+++ SUPPLIED INFORMATION +++

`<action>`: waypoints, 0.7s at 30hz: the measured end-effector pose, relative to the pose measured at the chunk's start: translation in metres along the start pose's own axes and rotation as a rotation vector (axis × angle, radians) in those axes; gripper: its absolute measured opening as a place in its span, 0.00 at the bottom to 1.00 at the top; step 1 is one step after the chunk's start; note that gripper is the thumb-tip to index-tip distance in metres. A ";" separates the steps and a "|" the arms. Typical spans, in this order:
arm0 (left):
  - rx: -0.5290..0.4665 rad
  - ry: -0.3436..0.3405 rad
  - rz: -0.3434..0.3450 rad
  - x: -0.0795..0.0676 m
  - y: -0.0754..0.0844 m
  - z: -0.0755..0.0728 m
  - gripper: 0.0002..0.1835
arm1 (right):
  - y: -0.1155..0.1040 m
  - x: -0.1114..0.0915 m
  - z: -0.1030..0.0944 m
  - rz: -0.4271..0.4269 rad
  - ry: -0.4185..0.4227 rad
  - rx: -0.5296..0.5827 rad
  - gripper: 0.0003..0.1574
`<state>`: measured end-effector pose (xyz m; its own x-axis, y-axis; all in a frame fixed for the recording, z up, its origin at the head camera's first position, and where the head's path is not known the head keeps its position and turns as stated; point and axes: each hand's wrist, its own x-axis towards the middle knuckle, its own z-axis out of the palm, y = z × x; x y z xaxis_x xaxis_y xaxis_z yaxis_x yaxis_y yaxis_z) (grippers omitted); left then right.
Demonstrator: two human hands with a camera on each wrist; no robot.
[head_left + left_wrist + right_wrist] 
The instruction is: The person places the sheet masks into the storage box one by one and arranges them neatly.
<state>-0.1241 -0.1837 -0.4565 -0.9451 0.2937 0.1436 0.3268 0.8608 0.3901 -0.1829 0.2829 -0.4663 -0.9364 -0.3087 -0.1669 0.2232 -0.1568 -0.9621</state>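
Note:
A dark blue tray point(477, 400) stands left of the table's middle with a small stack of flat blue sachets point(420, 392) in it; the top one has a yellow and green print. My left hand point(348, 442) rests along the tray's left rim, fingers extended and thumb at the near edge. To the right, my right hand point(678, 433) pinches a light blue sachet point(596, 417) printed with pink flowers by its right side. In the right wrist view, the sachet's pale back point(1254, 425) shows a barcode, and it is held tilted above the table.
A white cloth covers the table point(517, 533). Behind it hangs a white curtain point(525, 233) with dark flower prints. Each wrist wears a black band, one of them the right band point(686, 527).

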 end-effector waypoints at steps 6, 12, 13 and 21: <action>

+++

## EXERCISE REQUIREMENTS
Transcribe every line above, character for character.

## RESULT
`<action>`: waypoints, 0.7s at 30hz: the measured end-effector pose, relative to the pose measured at the chunk's start: translation in metres along the start pose's own axes and rotation as a rotation vector (axis × angle, radians) in those axes; gripper: its absolute measured opening as a place in its span, 0.00 at the bottom to 1.00 at the top; step 1 is one step after the chunk's start; note that gripper is the thumb-tip to index-tip distance in metres. A ";" separates the steps and a "|" the arms. Typical spans, in this order:
arm0 (left):
  - rx: -0.5290..0.4665 rad
  - ry: -0.3436..0.3405 rad
  - rz: -0.3434..0.3450 rad
  - x: -0.0795..0.0676 m
  - y: -0.0754..0.0844 m
  - z: -0.0755..0.0728 m
  - gripper: 0.0002..0.1835
arm1 (right):
  - y: -0.1155..0.1040 m
  - x: -0.1114..0.0915 m
  - z: -0.1030..0.0944 m
  - rz: -0.4271..0.4269 rad
  - ry: -0.4185..0.4227 rad
  - rx: -0.5296..0.5827 rad
  - gripper: 0.0003..0.1574
`<state>`: measured end-effector pose (xyz m; its own x-axis, y-axis; all in a frame fixed for the recording, z up, its origin at the head camera's first position, and where the head's path is not known the head keeps its position and turns as stated; point and axes: each hand's wrist, its own x-axis towards the middle knuckle, its own z-axis out of the palm, y = z × x; x y z xaxis_x xaxis_y xaxis_z yaxis_x yaxis_y yaxis_z) (grippers omitted); left then right.
Demonstrator: two human hands with a camera on each wrist; no robot.
[head_left + left_wrist + right_wrist] 
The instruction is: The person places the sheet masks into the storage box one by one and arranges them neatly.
<state>-0.1241 -0.1837 -0.4565 -0.9451 0.2937 0.1436 0.3268 0.8608 0.3901 -0.1829 0.2829 -0.4663 -0.9364 -0.3087 -0.1669 0.2232 -0.1568 -0.9621</state>
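Note:
A dark blue tray point(477, 400) stands left of the table's middle with a small stack of flat blue sachets point(420, 392) in it; the top one has a yellow and green print. My left hand point(348, 442) rests along the tray's left rim, fingers extended and thumb at the near edge. To the right, my right hand point(678, 433) pinches a light blue sachet point(596, 417) printed with pink flowers by its right side. In the right wrist view, the sachet's pale back point(1254, 425) shows a barcode, and it is held tilted above the table.
A white cloth covers the table point(517, 533). Behind it hangs a white curtain point(525, 233) with dark flower prints. Each wrist wears a black band, one of them the right band point(686, 527).
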
 end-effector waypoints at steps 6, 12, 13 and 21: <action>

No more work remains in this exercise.